[ Basic Info | User Guide ]
Basic Information on blflag
Task: blflag
Purpose: Interactive flagging task.
Categories: uv analysis
BLFLAG is a Miriad task for flagging visibilities interactively.
It plots visibilities (e.g. amplitude vs time), either one
baseline at a time or all together, and allows discrepant points
to be flagged with a cursor.
Commands are entered as a single character at the keyboard:
Left-Button Left mouse button flags the nearest visibility.
Right-Button Right mouse button causes BLFLAG to precede to
the next baseline.
<CR> Carriage-return gives help.
? Help.
a Flag nearest visibility (same as left mouse
button).
c Clear the flagging for this baseline and redraw
plot.
h Give help (same as carriage return).
p Define a polygonal region, and flag visibilities
within this region. Define the vertices of the
polygon by moving the cursor and then hitting the
left mouse button (or a). Finish defining the
polygon by hitting the right mouse button (or x).

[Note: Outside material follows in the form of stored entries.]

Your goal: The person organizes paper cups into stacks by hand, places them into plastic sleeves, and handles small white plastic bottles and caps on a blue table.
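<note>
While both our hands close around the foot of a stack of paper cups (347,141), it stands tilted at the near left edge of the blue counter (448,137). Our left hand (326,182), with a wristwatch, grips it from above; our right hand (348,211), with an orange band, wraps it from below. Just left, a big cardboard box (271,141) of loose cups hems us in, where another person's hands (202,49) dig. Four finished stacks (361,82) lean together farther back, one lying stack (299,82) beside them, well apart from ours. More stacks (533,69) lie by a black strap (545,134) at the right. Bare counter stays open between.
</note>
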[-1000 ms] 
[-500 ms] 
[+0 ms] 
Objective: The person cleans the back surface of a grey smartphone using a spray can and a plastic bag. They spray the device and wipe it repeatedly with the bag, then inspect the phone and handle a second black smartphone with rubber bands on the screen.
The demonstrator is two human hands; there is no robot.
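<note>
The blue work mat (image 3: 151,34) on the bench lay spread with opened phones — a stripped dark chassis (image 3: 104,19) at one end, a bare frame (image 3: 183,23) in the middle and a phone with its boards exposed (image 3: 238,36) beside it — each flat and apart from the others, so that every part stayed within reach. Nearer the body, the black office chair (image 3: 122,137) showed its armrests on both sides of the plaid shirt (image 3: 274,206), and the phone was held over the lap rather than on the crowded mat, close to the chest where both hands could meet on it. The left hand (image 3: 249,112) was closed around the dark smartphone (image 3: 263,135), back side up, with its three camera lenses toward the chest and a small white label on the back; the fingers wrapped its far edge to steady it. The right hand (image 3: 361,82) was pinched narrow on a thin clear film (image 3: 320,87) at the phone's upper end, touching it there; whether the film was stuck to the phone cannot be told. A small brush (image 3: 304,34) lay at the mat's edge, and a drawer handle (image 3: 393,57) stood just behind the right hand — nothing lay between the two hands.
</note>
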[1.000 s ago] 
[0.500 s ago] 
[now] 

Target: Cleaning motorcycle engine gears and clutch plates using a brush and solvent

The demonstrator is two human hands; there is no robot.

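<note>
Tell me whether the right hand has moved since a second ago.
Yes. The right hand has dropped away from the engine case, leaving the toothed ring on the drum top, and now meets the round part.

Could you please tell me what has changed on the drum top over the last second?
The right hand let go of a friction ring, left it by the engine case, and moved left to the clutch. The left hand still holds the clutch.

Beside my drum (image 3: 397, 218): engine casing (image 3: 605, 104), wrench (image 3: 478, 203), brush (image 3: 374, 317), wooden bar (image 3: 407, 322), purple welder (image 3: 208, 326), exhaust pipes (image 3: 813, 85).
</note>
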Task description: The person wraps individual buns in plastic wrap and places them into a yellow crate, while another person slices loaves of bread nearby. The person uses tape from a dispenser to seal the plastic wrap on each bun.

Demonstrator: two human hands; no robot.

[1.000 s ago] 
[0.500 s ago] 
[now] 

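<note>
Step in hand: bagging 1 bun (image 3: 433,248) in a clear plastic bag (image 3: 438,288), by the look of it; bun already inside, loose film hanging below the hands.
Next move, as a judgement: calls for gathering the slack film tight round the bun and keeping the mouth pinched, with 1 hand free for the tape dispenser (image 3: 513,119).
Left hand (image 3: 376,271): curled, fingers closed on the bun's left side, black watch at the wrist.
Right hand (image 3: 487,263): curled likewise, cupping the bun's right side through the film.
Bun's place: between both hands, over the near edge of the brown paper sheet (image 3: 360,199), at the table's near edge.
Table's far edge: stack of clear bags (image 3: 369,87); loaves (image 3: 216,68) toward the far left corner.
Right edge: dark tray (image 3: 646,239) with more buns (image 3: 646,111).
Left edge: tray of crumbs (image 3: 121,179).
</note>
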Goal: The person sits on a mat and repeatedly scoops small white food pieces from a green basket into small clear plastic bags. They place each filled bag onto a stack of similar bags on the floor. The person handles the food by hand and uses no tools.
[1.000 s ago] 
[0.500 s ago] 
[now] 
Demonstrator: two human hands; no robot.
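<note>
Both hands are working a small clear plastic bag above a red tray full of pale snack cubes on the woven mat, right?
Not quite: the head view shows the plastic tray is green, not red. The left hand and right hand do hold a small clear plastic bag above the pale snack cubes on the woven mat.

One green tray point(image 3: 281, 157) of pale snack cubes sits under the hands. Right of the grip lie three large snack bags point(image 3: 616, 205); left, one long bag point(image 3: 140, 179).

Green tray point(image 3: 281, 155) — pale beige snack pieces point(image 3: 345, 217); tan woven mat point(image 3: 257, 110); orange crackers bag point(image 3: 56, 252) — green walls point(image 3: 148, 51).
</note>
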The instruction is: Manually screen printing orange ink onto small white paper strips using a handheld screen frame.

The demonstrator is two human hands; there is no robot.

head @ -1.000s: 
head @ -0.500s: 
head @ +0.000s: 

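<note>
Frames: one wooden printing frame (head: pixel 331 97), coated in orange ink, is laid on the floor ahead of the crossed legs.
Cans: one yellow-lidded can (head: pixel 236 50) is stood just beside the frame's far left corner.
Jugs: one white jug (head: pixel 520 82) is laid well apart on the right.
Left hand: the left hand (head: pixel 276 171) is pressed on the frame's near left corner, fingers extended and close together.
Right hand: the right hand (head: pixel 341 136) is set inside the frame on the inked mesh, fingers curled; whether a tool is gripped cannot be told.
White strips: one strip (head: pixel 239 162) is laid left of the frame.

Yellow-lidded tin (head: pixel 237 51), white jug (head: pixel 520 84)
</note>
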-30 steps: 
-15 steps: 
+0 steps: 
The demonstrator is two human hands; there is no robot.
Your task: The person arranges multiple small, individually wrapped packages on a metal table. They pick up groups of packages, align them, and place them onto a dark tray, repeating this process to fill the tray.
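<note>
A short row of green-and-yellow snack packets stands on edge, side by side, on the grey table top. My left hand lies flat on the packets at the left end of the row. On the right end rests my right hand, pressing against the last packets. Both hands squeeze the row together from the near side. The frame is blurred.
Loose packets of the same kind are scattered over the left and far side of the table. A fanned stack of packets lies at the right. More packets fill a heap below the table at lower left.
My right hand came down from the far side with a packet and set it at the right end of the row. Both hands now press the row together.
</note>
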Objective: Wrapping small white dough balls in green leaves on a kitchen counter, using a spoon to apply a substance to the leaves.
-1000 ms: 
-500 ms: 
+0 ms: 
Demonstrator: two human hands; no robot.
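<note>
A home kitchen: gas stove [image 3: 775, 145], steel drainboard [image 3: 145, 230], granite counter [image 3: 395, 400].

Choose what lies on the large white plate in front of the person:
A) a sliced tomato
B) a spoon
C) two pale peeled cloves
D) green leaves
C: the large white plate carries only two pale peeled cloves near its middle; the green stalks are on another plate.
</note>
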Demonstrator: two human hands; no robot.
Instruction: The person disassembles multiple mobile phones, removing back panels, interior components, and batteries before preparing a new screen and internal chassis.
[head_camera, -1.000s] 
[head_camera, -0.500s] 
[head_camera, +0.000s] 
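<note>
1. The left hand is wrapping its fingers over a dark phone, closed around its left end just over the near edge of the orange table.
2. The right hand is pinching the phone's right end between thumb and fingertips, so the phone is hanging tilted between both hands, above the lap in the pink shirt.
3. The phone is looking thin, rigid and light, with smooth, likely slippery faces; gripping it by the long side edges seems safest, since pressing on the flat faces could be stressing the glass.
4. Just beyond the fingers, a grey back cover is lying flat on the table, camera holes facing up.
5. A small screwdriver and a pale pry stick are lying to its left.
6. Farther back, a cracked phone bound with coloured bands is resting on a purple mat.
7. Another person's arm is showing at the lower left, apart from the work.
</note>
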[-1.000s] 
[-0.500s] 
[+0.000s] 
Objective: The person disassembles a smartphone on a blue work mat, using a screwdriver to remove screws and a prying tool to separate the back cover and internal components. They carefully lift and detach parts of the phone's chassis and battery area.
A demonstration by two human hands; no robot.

You can delete vertices with the middle mouse
button (or d).
q Abort completely. This does not apply flagging.
r Redraw plot.
u Unzoom.
x Move to next baseline (same as right mouse
button).
z Zoom in. You follow this by clicking the mouse
on the left and right limits to zoom.
Key: vis
Input visibility dataset to be flagged. No default.
Key: line
The normal Miriad linetype specification. BLFLAG averages all
channels together before displaying them, flags being applied
to all channels. The default is all channels.
Key: device
Normal PGPLOT plot device. An interactive device, e.g. /xserve,
must be selected. No default.
Key: stokes
Normal Stokes/polarisation parameter selection. The default is
'ii' (i.e. Stokes-I assuming the source is unpolarised). NOTE
BLFLAG plots the average of all the selected Stokes/polarisation
quantities. Also it flags ALL quantities, regardless of whether
they were selected or not.
Key: select
Normal visibility data selection. Only selected data can be
flagged. The default is to select all data.
Key: axis
Two character strings, giving the X and Y axes of the plot.
Possible axis values are:
time (the default for the X axis)
lst Local apparent sidereal time.
uvdistance sqrt(u**2+v**2)
hangle (hour angle)
channel (implies nofqav)
amplitude (the default for the Y axis)
phase
real
imaginary
rms Theoretical rms noise.
Key: xrange
Plot range in the x-direction
If axis = uvdistance [kilo-lambda; 2 values]
If axis = time [dd,hh,mm,ss.s; 8 values]
If axis = amplitude, real, imag [natural units; 2 values]
If axis = phase [degrees; 2 values]
If axis = hangle [hh,mm,ss.s; 6 values]
If axis = rms [flux units; 2 values]
If axis = lst [decimal hours; 2 values]
For axis types other than 'time' or 'hangle', one or other of
the limits may be set with the other self-scaled by specifying
the lower limit as 'min' and the upper as 'max' (or simply
omitting it). For example,
xrange=min,0
self-scales the lower limit while pinning the upper limit to
zero, whereas either of the following
xrange=0,max
xrange=0
set the lower limit to zero while self-scaling the upper limit.
Default is to self-scale both limits.
Key: yrange
Plot range for the y-axis as for the x-axis. The default is to
self-scale. For amplitude type plots you can greatly reduce the
number of points to plot by using something like yrange=0.3 to
cut out noise.
Key: options
Task enrichment parameters. Several can be given, separated by
commas. Minimum match is used. Possible values are:
nobase Normally BLFLAG plots a single baseline at a time.
This option causes all baselines to be plotted on
a single plot.
selgen Generate a file appropriate for selecting the bad
data (via a select keyword). The output is a text
file called "blflag.select".
noapply Do not apply the flagging.
rms When processing spectra, blflag normally plots the
mean value of the spectra. Using options=rms causes
it to plot the rms value instead.
scalar When processing spectra, blflag normally forms an
average value by vector averaging. This option
causes it to generate the scalar average. It should
be used with significant caution.
nofqaver Do not average spectra - the resulting number of
points may be too large to handle. Use select to
break up the data in time ranges or use yrange to
exclude noise.
The following options can be used to disable calibration.
nocal Do not apply antenna gain calibration.
nopass Do not apply bandpass correction.
nopol Do not apply polarisation leakage correction.